First lets talk about the changes.  The prefetch_format function is first:

def prefetch_format(format_type):
    if format_type == "0x11":
        return "Windows XP"
    elif format_type == "0x17":
        return "Windows 7"
    elif format_type == "0x1a":
        return "Windows 8"
    return

Last week I was just printing out what OS the format was in.  This time around we’re going to use the data from the function to figure out what type of file we’re dealing with.  The parse it out accordingly.

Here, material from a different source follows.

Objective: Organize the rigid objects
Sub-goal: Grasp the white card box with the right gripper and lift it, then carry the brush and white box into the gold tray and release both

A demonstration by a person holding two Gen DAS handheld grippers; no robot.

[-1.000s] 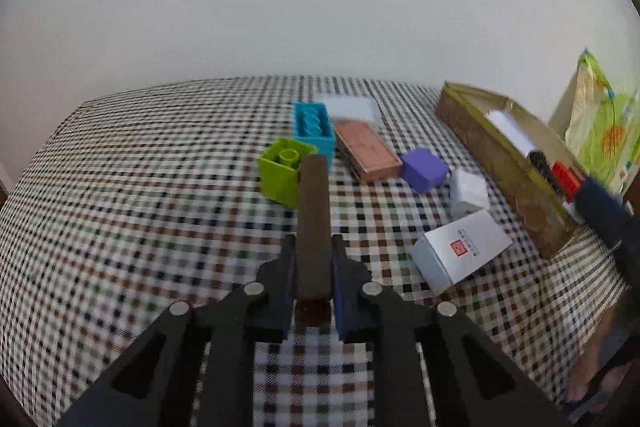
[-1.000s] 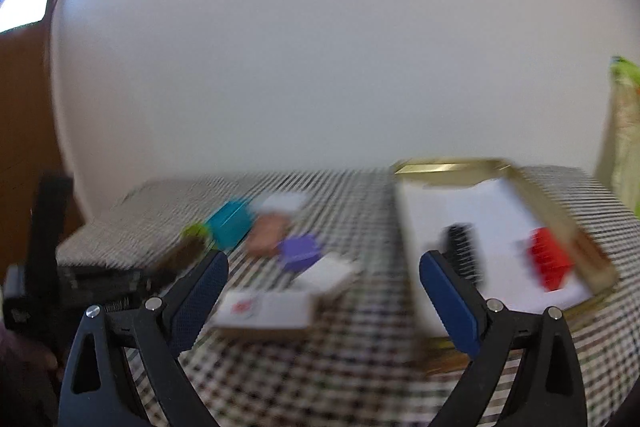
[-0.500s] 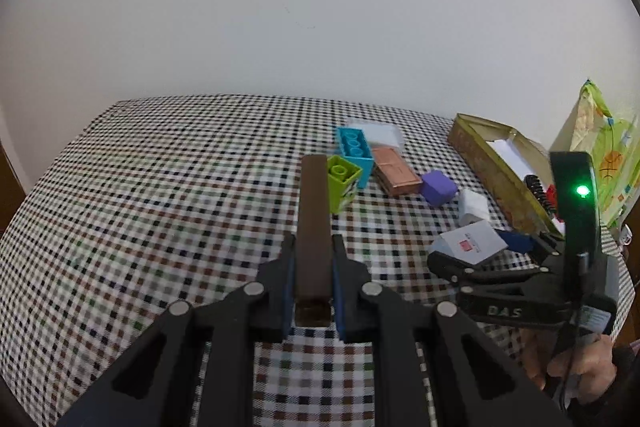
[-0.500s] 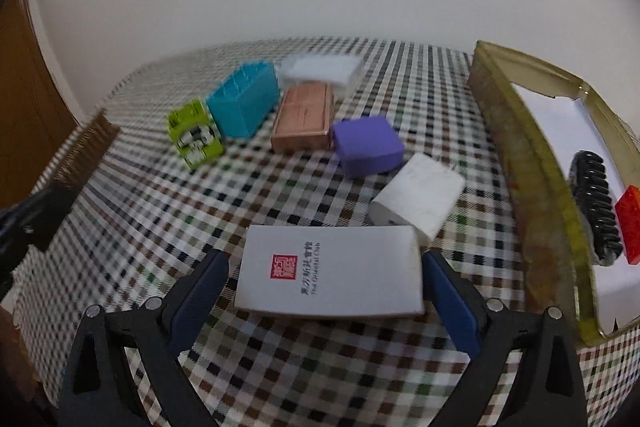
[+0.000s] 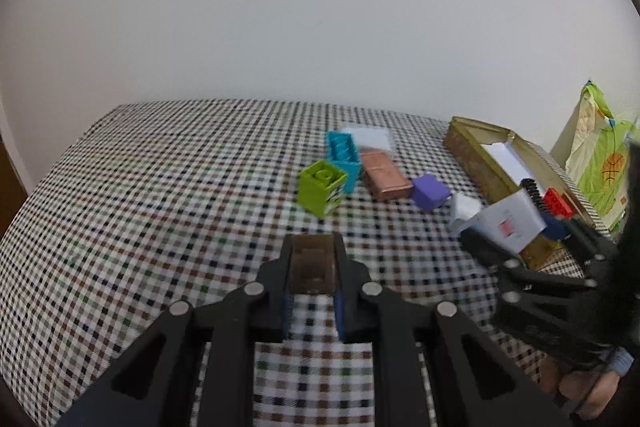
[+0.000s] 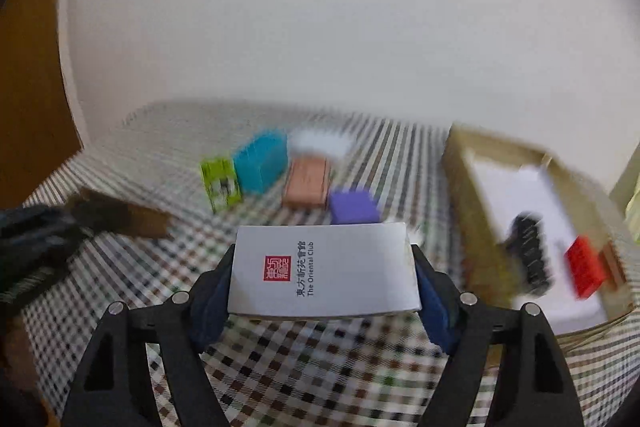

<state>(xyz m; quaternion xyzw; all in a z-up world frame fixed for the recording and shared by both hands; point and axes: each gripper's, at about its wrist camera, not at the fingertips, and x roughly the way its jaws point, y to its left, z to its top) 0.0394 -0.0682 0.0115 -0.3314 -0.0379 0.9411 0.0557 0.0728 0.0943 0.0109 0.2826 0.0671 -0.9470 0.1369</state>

The second change was when we read in the prefetch file to process it:

with open(args.prefetch_file, 'rb') as prefetch:
    prefetch_file = prefetch.read()
    prefetch_header = prefetch_file[:84]
    windows_os = prefetch_header_parse(prefetch_header)
    if windows_os == "Windows XP":
        file_info = prefetch_file[84:152]
        winxp_file_info(file_info)
    elif windows_os == "Windows 7":
        file_info = prefetch_file[84:240]
        win7_file_info(file_info)
    elif windows_os == "Windows 8":
        file_info = prefetch_file[84:308]
        win8_file_info(file_info)

So here’s where we are taking the return value from the prefetch_format function, and then figuring out which os function to pass it to.  This leads us to two new functions of code:

def winxp_file_info(file_info):
    metrics_offset = struct.unpack("<L", file_info[0:4])
    no_metrics = struct.unpack("<L", file_info[4:8])
    trace_chains = struct.unpack("<L", file_info[8:12])
    no_trace_chains = struct.unpack("<L", file_info[12:16])
    filename_str_offset = struct.unpack("<L", file_info[16:20])
    filename_str_size = struct.unpack("<L", file_info[20:24])
    volume_info = struct.unpack("<L", file_info[24:28])
    no_volumes = struct.unpack("<L", file_info[28:32])
    volume_info_size = struct.unpack("<L", file_info[32:36])
    last_run_time = struct.unpack("<Q", file_info[36:44])
    run_count = struct.unpack("<L", file_info[60:64])
    print "Metrics Array Offset: {}".format(hex(metrics_offset[0]))
    print "No. of Metrics: {}".format(no_metrics[0])
    print "Trace Chains Offset: {}".format(trace_chains[0])
    print "No. of Trace Chains: {}".format(no_trace_chains[0])
    print "Filename String Offset: {}".format(filename_str_offset[0])
    print "Filename String Size: {}".format(filename_str_size[0])
    print "Volume Info: {}".format(volume_info[0])
    print "No. of Volumes: {}".format(no_volumes[0])
    print "Volume Info Size: {}".format(volume_info_size[0])
    print "Last Run Time: {}".format(last_run_time[0])
    print "Run Count: {}".format(run_count[0])
    return

def win7_file_info(file_info):
    metrics_offset = struct.unpack("<L", file_info[0:4])
    no_metrics = struct.unpack("<L", file_info[4:8])
    trace_chains = struct.unpack("<L", file_info[8:12])
    no_trace_chains = struct.unpack("<L", file_info[12:16])
    filename_str_offset = struct.unpack("<L", file_info[16:20])
    filename_str_size = struct.unpack("<L", file_info[20:24])
    volume_info = struct.unpack("<L", file_info[24:28])
    no_volumes = struct.unpack("<L", file_info[28:32])
    volume_info_size = struct.unpack("<L", file_info[32:36])
    last_run_time = struct.unpack("<Q", file_info[44:52])
    run_count = struct.unpack("<L", file_info[68:72])
    print "Metrics Array Offset: {}".format(hex(metrics_offset[0]))
    print "No. of Metrics: {}".format(no_metrics[0])
    print "Trace Chains Offset: {}".format(trace_chains[0])
    print "No. of Trace Chains: {}".format(no_trace_chains[0])
    print "Filename String Offset: {}".format(filename_str_offset[0])
    print "Filename String Size: {}".format(filename_str_size[0])
    print "Volume Info: {}".format(volume_info[0])
    print "No. of Volumes: {}".format(no_volumes[0])
    print "Volume Info Size: {}".format(volume_info_size[0])
    print "Last Run Time: {}".format(last_run_time[0])
    print "Run Count: {}".format(run_count[0])
    return

So basically what I’m doing in these two functions is parsing out the file info data from the prefetch file of either Windows XP or Windows 7.  I’m still working on the Windows 8 functions, since that has a bit more data.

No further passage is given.